As a parody of bullshit reality TV, the film has its best moments when it uses the inherent absurdity of the format for jokes good and bad; it’s generally aiming pretty low, so if you hope for any kind of insight beyond “reality TV is inherently absurd and made by people of dubious mental and moral state”, you are a bit out of luck here. As a whole, the film seems more at home making jokes about bodily fluids and is – a bit ironically - aiming at the cheap seats as much as the TV formats it is making fun of. Yes, I am complaining that a reality show parody has little substance, but then, the film’s 98 minute run time does stretch the premise really a bit too thin for its own good, and the material’s not that funny. In part, this has to do with the film not really thinking too much about its premise, so it is never quite clear how a show would actually mix the anti-hoarding stuff and the paranormal investigation bits, leaving lots of opportunities for more complex jokes, and ways to go off into more involving directions, by the wayside.

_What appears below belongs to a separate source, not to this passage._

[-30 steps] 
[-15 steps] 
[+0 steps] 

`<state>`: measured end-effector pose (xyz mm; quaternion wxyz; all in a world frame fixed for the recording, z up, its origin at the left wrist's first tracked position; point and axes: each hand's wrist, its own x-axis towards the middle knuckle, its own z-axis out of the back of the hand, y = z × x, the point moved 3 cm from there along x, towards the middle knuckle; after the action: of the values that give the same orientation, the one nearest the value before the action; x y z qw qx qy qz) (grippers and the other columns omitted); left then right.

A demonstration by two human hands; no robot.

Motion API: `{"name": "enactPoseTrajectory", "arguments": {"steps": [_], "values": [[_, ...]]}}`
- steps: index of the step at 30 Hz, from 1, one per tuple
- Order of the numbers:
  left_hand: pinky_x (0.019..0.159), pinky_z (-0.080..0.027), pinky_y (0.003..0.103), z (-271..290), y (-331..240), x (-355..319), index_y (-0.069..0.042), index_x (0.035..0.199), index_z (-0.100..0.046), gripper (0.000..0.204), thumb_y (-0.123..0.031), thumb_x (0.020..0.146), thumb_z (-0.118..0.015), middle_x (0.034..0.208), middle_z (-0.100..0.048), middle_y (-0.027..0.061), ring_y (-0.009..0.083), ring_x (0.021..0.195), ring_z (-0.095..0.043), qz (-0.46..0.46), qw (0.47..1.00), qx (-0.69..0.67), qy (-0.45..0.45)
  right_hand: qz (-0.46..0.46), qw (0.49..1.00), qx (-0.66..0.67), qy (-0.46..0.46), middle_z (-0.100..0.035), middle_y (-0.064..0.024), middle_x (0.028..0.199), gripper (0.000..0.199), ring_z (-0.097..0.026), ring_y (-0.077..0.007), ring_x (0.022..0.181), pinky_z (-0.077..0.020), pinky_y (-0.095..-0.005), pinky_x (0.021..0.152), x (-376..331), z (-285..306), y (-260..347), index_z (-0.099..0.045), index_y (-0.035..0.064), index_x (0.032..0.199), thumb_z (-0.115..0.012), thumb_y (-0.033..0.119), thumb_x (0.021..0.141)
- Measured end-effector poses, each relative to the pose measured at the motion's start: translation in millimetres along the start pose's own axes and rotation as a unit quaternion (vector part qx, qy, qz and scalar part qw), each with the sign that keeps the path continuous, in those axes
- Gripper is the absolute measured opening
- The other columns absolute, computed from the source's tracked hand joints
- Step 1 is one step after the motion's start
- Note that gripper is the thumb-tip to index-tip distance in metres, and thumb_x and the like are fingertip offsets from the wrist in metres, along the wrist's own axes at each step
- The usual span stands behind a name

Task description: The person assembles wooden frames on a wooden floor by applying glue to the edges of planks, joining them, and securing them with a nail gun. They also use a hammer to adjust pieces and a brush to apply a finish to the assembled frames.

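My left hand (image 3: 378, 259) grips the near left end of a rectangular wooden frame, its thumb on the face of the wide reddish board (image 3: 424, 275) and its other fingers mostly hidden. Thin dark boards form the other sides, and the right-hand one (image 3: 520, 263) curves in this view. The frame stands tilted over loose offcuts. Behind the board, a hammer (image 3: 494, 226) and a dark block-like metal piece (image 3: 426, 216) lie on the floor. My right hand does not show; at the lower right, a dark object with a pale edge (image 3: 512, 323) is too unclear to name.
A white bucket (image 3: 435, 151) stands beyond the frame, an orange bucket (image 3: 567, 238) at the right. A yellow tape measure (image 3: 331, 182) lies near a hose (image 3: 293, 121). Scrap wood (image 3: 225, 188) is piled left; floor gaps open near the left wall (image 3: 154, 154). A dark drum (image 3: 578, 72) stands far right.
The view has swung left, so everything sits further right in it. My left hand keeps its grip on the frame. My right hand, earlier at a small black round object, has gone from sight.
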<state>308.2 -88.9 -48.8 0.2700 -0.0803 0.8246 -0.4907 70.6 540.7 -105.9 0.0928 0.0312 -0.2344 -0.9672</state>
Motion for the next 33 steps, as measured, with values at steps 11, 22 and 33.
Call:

On a formal level, I had my problems with the strange way the film treats the camera and sound people, who sometimes seem to be actual physical presences, and sometimes, particularly during the climax, are definitely not. Sure, not pretending the camera’s there is part and parcel for reality TV, but once the killing starts, the camera and sound guys surely should find gory ends, too?


Don’t get me wrong, while I’m not completely happy with The Hoard, I did have some fun with it – it’s certainly technically competent indie horror, the cast is just as competent (and Burgess as the show’s fake psych doctor turns out to be a natural comedian), and it’s perfectly watchable.